The present invention relates to a growing method for a c-orientation aluminium nitride (AIN) film on a substrate of a high sound speed material (such as diamond, an amorphous diamond film and a diamond-like carbon film). In order to improve the work efficiency of a surface acoustic wave (SAW) device, the present invention provides an efficient method that the substrate of the high sound speed material is deposited with a piezoelectric film. The method solves the problem that the substrate of the high sound speed material (such as the diamond, the amorphous diamond film and the diamond-like carbon film) is difficult to form the C-orientation aluminium nitride (AIN) piezoelectric film. The aluminium nitride piezoelectric film prepared by using the method is used for manufacturing the surface acoustic wave (SAW) device of which the work frequency can reach more than 3 gigahertz (GHz).

Description

A kind of on the high-sound-velocity material substrate method of growing piezoelectric film of aluminium nitride
The present invention relates to a kind of method of c-axle orientation aluminium nitride (AlN) piezoelectric membrane of on the high-sound-velocity material substrate, growing, belong to the piezoelectric film material field.
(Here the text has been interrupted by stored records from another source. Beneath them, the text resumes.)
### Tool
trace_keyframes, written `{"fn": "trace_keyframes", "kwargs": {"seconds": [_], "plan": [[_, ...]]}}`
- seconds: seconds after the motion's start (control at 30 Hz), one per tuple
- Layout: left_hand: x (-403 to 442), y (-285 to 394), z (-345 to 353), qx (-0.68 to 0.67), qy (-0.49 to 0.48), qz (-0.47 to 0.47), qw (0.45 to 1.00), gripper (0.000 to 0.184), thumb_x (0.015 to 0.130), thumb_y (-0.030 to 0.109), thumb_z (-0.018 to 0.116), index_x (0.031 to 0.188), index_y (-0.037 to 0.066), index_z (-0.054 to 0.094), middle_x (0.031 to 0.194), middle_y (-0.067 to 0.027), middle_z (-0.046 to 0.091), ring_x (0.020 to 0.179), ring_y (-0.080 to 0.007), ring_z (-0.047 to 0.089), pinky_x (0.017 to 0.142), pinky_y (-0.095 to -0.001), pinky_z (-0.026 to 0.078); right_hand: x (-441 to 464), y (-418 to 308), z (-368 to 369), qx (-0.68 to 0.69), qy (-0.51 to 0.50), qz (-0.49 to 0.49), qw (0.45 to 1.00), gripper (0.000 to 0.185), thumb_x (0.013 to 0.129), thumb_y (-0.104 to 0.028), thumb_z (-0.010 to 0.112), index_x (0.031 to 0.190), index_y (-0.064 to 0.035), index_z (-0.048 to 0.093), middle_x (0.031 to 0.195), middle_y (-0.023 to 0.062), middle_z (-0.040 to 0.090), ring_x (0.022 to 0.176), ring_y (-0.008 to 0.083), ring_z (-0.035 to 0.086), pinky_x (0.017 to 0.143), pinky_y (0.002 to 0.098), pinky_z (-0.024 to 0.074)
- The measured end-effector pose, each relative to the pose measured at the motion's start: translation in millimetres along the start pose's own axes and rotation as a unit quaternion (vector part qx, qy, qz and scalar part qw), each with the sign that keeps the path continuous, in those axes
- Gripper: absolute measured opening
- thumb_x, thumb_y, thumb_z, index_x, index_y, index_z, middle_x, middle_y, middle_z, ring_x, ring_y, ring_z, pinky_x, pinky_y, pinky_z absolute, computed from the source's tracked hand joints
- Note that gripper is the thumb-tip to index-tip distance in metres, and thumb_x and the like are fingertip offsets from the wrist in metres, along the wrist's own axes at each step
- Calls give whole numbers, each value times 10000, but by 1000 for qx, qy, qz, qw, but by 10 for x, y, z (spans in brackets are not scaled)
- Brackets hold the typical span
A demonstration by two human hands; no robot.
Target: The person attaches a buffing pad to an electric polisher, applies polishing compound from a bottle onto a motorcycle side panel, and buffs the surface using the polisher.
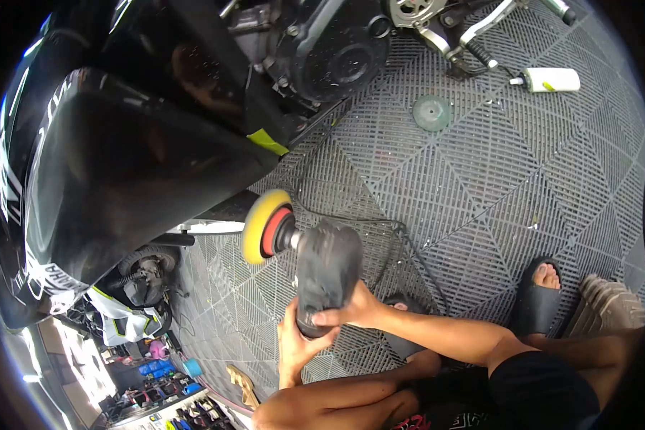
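Note:
A black power polisher (328, 269) with a yellow foam pad (254, 228) on a red backing plate is held in both my hands. My right hand (355, 307) is wrapped round the polisher's body, thumb across it. My left hand (302, 345) closes round its lower end. The pad stands on edge, facing left, below the glossy black fairing (143, 165) of a motorcycle. I cannot tell whether pad and fairing touch. A strip of green tape (268, 141) sticks to the fairing's corner.
A power cord (351, 218) trails over the grey grid floor. A round greenish pad (431, 113) and a white bottle (552, 80) lie near the footpeg (480, 53). Sandals (244, 385) and another motorcycle (132, 315) are at lower left. My slippered foot (541, 290) is at right.

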State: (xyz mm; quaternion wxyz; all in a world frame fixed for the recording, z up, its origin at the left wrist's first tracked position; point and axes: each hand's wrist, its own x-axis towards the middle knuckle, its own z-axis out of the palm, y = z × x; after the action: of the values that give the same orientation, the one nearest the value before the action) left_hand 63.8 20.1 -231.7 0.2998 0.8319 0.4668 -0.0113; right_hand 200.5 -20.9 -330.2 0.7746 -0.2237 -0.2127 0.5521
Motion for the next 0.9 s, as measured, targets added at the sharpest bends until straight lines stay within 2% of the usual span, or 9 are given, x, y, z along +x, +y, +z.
{"fn": "trace_keyframes", "kwargs": {"seconds": [0.07, 0.1, 0.23, 0.33, 0.37, 0.5, 0.6, 0.73, 0.9], "plan": [[94, 37, 77, -36, 37, -65, 997, 652, 597, 242, 855, 1076, -24, 502, 812, -167, 676, 744, -240, 687, 681, -363, 540, 122, 217, -14, 58, 27, 3, 998, 728, 678, -224, 835, 1261, 1, 463, 1122, 109, 585, 1059, 204, 570, 942, 362, 467], [134, -14, 130, -15, 56, -52, 997, 621, 615, 230, 848, 1071, -11, 500, 804, -170, 676, 729, -250, 687, 678, -364, 539, 181, 345, -24, 81, 47, 12, 996, 722, 679, -217, 836, 1258, 0, 464, 1101, 105, 594, 1050, 202, 576, 937, 360, 470], [325, -153, 133, 39, 64, -52, 996, 737, 624, 221, 840, 1219, -23, 480, 888, -213, 690, 828, -290, 703, 728, -372, 548, 378, 566, -81, 179, 72, 45, 980, 707, 686, -219, 839, 1251, -4, 473, 1076, 107, 613, 1031, 195, 589, 917, 355, 484], [450, -212, 81, 51, 52, -30, 997, 767, 621, 216, 838, 1246, -29, 468, 881, -208, 690, 816, -288, 704, 728, -370, 550, 467, 599, -82, 234, 90, 44, 967, 706, 692, -227, 837, 1252, 2, 472, 1091, 124, 614, 1032, 204, 595, 912, 366, 494], [490, -238, 59, 54, 36, -39, 997, 755, 629, 229, 835, 1235, -24, 461, 881, -221, 684, 822, -336, 702, 719, -386, 557, 495, 637, -90, 242, 95, 49, 964, 695, 705, -224, 826, 1254, 8, 468, 1091, 134, 616, 1037, 216, 599, 917, 378, 501], [603, -333, 41, 67, 54, -29, 996, 751, 622, 223, 834, 1234, -13, 468, 880, -216, 686, 818, -338, 702, 710, -387, 556, 632, 633, -103, 241, 102, 57, 963, 671, 729, -224, 805, 1261, 5, 465, 1079, 137, 620, 1028, 223, 605, 918, 381, 505], [674, -346, -4, 66, 54, -16, 996, 743, 621, 211, 835, 1224, -31, 475, 872, -189, 689, 811, -264, 702, 729, -360, 547, 691, 677, -101, 225, 91, 39, 969, 670, 730, -243, 804, 1258, 1, 470, 1065, 132, 621, 1018, 218, 605, 911, 377, 506], [684, -346, -44, 60, 60, -8, 996, 703, 622, 207, 830, 1194, -1, 478, 866, -173, 680, 795, -258, 692, 710, -367, 539, 703, 632, -74, 181, 80, 27, 980, 636, 712, -237, 811, 1220, -11, 503, 1035, 108, 630, 974, 192, 614, 877, 349, 514], [631, -273, -100, 63, 59, 1, 996, 782, 617, 239, 841, 1243, 0, 437, 890, -210, 677, 817, -322, 698, 707, -393, 551, 671, 627, -8, 119, 81, -11, 990, 619, 696, -261, 814, 1181, -12, 521, 1033, 101, 632, 959, 185, 617, 857, 345, 513]]}}
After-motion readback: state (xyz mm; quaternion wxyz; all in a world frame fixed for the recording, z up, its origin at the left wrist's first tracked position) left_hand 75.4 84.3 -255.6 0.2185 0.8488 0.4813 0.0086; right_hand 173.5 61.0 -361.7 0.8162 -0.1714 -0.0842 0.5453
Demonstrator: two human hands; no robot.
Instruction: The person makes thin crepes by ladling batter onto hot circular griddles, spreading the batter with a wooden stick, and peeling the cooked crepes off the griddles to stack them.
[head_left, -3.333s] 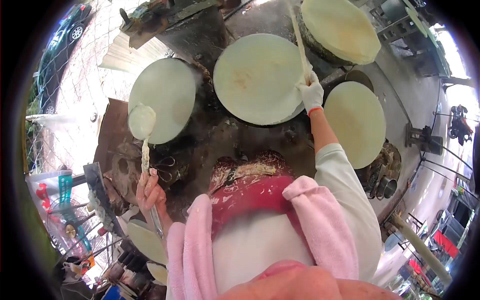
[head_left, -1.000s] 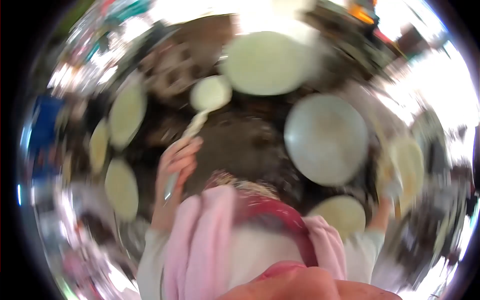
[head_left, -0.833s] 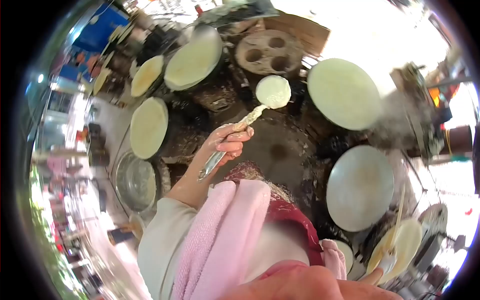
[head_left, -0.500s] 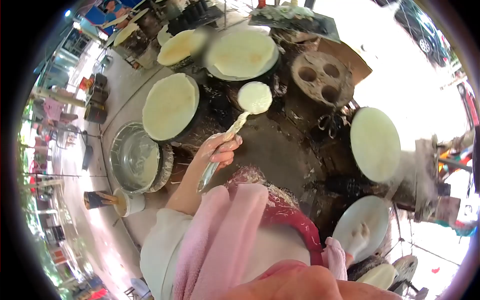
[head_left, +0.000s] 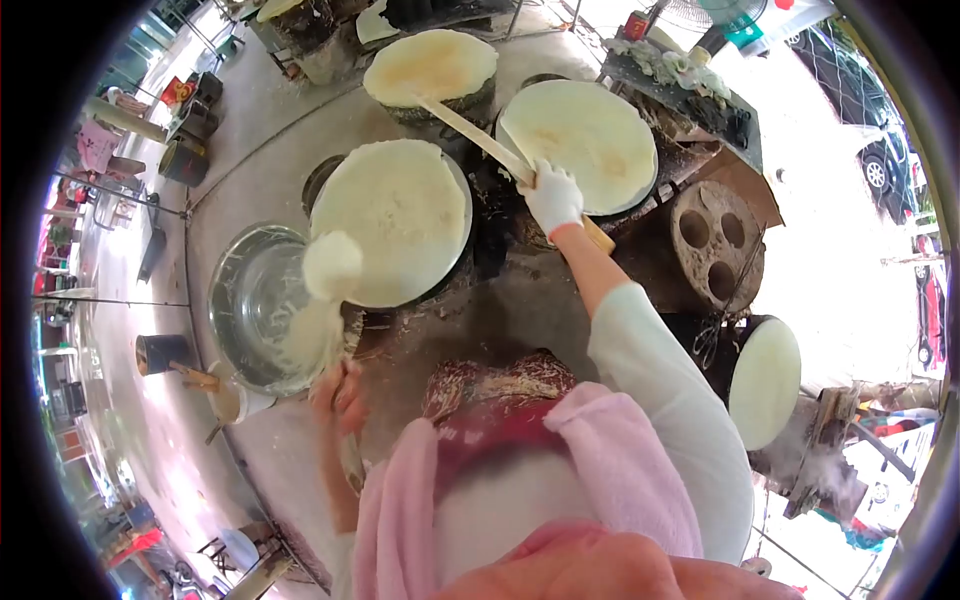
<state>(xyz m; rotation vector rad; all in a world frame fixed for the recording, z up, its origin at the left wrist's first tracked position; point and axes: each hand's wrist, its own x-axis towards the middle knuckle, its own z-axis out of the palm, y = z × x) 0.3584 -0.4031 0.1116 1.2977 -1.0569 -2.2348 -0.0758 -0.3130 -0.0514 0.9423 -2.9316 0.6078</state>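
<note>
A ladle [head_left: 332, 265] is gripped in the left hand [head_left: 340, 400], just beside the near right rim of the metal bowl [head_left: 250, 290]; its fingers are curled round the handle, though blurred. The ladle's cup is seen over the bowl's right rim and the edge of the first round sheet [head_left: 392, 215]; whether either is touched cannot be told.

A wooden stick [head_left: 470, 130] is clasped in the gloved right hand [head_left: 555, 198], well to the right of the bowl and beyond it, with the fingers wrapped about its shaft. The stick is slanted across the left edge of the second sheet [head_left: 585, 145], and its tip is overlapped with the third sheet [head_left: 430, 65], farther from the bowl; contact there cannot be made out.

The ladle is judged rigid and heavier at the cup when filled; its handle may be slippery if coated with paste, so it is best held low, toward the bare end. The stick is judged light and stiff, easily steadied by mid-shaft. The sheets look thin and soft, liable to tear, and are best lifted by a loose rim with the stick's flat side.
</note>
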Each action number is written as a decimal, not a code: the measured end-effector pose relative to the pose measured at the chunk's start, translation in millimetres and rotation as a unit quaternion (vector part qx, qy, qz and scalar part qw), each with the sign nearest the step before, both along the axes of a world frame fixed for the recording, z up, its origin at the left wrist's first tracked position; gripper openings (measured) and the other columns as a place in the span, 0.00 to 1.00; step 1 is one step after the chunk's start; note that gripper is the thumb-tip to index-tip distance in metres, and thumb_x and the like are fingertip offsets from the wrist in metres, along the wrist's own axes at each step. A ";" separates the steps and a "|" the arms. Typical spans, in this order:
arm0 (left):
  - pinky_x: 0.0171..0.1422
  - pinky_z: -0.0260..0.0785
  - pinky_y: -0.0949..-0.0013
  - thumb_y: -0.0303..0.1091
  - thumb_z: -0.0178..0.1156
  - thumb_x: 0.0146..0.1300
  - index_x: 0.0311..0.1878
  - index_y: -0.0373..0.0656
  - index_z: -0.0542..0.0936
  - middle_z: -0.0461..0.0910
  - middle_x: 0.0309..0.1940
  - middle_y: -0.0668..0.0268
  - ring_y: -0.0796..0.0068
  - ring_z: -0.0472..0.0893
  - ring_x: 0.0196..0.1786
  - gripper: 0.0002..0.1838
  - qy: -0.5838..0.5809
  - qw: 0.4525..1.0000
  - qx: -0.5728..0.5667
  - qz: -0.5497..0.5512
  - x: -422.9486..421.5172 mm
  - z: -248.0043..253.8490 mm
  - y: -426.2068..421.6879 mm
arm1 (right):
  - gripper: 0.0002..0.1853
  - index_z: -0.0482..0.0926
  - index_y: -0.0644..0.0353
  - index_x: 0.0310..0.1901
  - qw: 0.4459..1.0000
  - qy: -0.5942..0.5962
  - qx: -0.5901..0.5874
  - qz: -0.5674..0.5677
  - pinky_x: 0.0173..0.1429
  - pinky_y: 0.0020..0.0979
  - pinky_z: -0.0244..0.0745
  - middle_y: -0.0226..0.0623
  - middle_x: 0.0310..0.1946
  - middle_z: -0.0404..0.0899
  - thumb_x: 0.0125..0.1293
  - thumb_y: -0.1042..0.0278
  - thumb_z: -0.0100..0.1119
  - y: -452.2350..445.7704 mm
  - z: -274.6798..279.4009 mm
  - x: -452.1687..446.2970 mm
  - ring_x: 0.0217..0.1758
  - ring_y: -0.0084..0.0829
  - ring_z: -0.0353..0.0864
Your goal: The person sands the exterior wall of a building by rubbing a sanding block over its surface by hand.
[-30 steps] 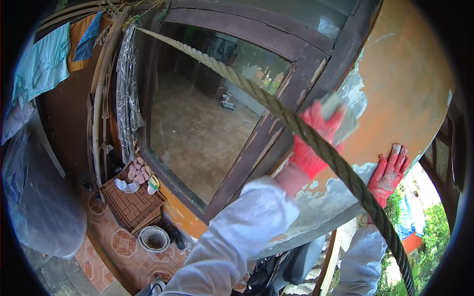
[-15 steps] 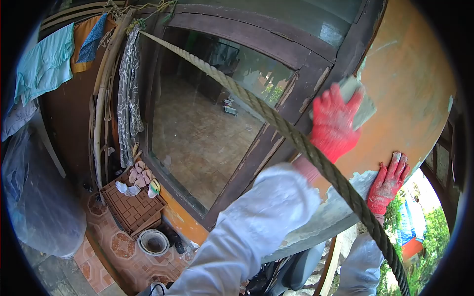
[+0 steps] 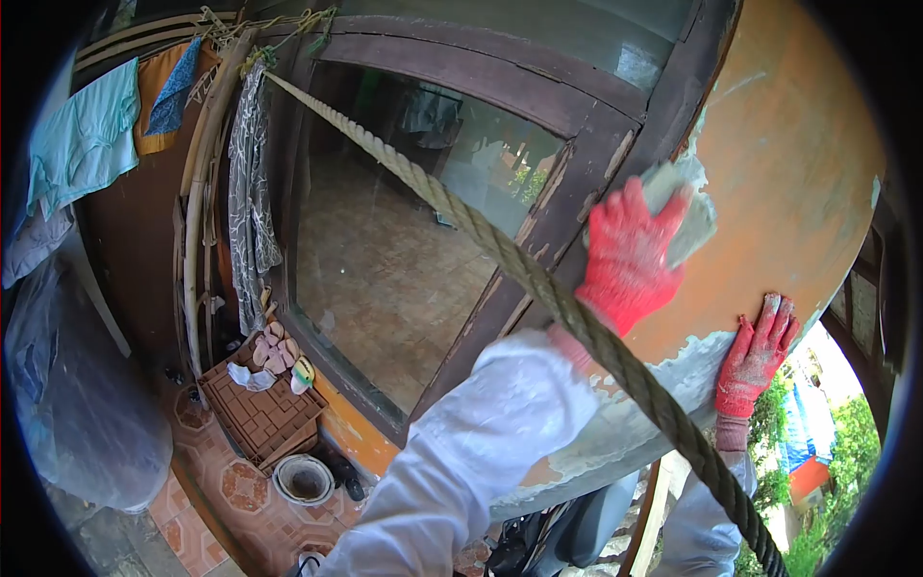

Construction of information expressway has the important strategic meaning to the development of Chinese national economy.As the important component part of information industry, mobile communication is because its convenient and swift welcome that extensively is subjected to the user is also becoming one of most active industry.The carrier of mobile communication is a high frequency radio wave, up to the present, in the wavelength band of hundreds of megahertz, free repercussions section is arranged seldom, further develops the wave band that mobile communication must be used mega hertz (GHz) or higher frequency.
Surface acoustic wave SAW (Surface acoustic wave) device is one of key part of modern mobile radio system, and moreover, it all has important application at aspects such as radar, electronic countermeasure, aerospace and navigation.Along with mobile communication develops (more than 3 mega hertzs) to the direction of higher frequency, new requirement has been proposed also for the operating frequency of surface acoustic wave device.
The operating frequency of surface acoustic wave (SAW) device is mainly by two aspect factor decisions: the one, and the live width/gap ratio of interdigital electrode (IDT), the wavelength of its decision surface acoustic wave; Be the velocity of propagation of surface acoustic wave on the other hand, it is by the characteristic decision of material itself.Therefore, improve the operating frequency of surface acoustic wave (SAW) device, the one, reduce the live width/gap ratio of interdigital electrode, but it is subjected to the existing processes horizontal constraints; Be exactly the velocity of propagation that improves surface acoustic wave in addition, promptly use high-sound-velocity material.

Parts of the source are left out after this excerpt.